Jorge Jesus comentou a presença de Luís Filipe Vieira no Brasil para contratar Lucas Veríssimo.

«O Benfica está interessado em concretizar o Lucas, mais que isto não sei, os contornos dependem do presidente, agora que ele é jogador de nível, não tenho dúvidas nenhumas», referiu.

O Benfica e o defesa-central do Santos devem assinar acordo válido para cinco temporadas, isto caso a proposta de €6,5 milhões seja aceite pelo clube brasileiro.

Jorge Jesus foi questionado sobre se equacionava pedir o adiamento do próximo jogo da Liga – frente ao Marítimo, dia 30 – dados os três casos de Covid-19 na equipa (Weigl, Darwin e Taarabt) e admitiu essa hipótese.

«É uma realidade do mundo, mas pode-se ter várias situações numa equipa. Foram 3 com positivo, já é muito no nosso caso, mas até há equipas no brasil com 16, 17 impedidos, temos de dar solução, o Flamengo já teve isso e teve de jogar a equipa toda da base. Se isso acontecer, jogam os jogadores que houver. Se podemos pedir adiamento? Podemos pedir, se for permitido e acharmos que solução ideal for essa, podemos pôr essa ideia em cima da mesa.»
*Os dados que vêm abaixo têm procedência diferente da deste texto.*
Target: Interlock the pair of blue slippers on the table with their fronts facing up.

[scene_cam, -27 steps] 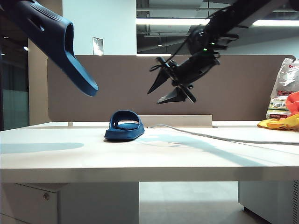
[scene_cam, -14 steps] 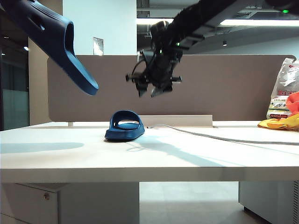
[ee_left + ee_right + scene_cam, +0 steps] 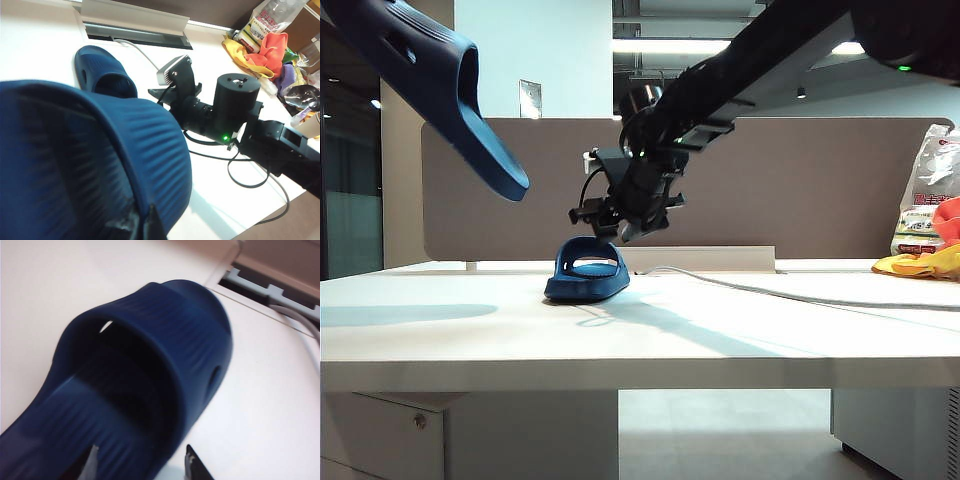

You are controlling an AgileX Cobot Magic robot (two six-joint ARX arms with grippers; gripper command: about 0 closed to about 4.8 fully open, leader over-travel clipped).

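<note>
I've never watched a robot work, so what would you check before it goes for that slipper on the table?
1. Left gripper holds the raised slipper clear of the table: ok.
2. Right gripper open: ok.
3. Right gripper above the second slipper, not touching: ok.
4. Second slipper flat, strap up: ok.
5. Cable clear of that slipper: ok.
6. Left grip firmness: cannot tell.

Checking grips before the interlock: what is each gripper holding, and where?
Left gripper, unseen, holds raised slipper; hold hidden. Right gripper, open, above table slipper, holds nothing.
</note>
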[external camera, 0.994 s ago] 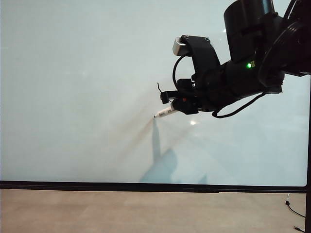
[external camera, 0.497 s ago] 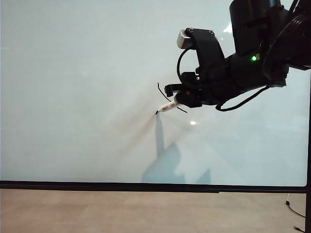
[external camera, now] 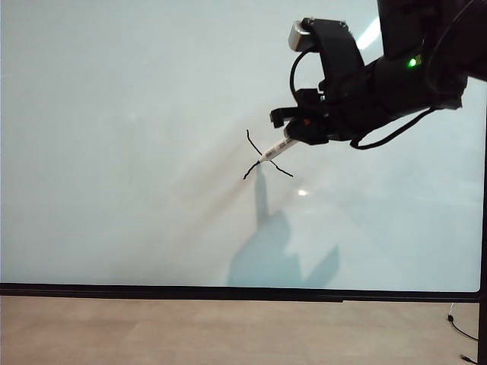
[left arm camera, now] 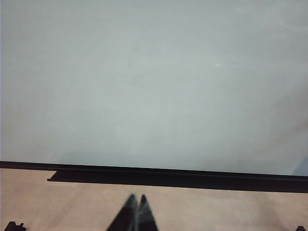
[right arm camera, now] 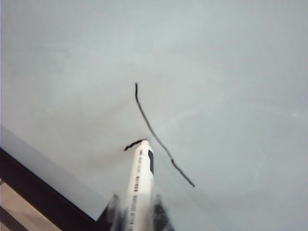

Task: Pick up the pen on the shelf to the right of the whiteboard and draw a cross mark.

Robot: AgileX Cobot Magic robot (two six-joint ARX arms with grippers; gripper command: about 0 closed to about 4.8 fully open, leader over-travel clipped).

Dor de cabeça/dúvidas para o jogo: «Trabalhámos a semana toda a pensar no jogo do Rangers, tirei as dúvidas todas hoje de manhã, para os que vão ser lançados no jogo não tenho dúvidas, não tenho é tantas soluções: o Samaris não está inscrito, temos 8 jogadores fora; quando as opções são menos é mais fácil trabalhar, que é o que não queria, queria era ter dificuldades, ter dúvidas, se tivesse todos a pensar em quem ia lançar no jogo.»

Porque chamou Camará e Tomás Araújo ao treino: Drante a paragem das seleções e esta semana chamei sete ou oito miúdos da B, alguns com idade júnior, como o Bernardo e o Gerson, hoje o Ronaldo não é a primeira vez, o Tomás sim, porque queria trabalhar estratégia para o jogo e precisava de jogadores.»

A pergunta de um jornalista escocês queria saber se Jorge Jesus estaria «aliviado» por não haver adeptos amanhã à noite no estádio Ibrox em Glasgow, sendo assim a sua equipa poupada à pressão do público adversário, mas o treinador inverteu a pequena provocação e avaliou a ausência de público de forma global.

«Não haver adeptos não é vantagem nenhuma, todos os jogadores querem adeptos, sem isso… até acho que a qualidade em todo o mundo piorou. São os mesmos jogadores, sim, mas o ambiente dos adeptos obriga a intensidade e ansiedade e paixão muito grande na entrega do jogo, não é a mesma coisa. É como ser ator, ir para o palco e não ter cenário, o espetáculo não é a mesma coisa, não temos o mesmo entusiasmo. O futebol sem adeptos não tem expressão, não tem sumo, nem tem paixão.»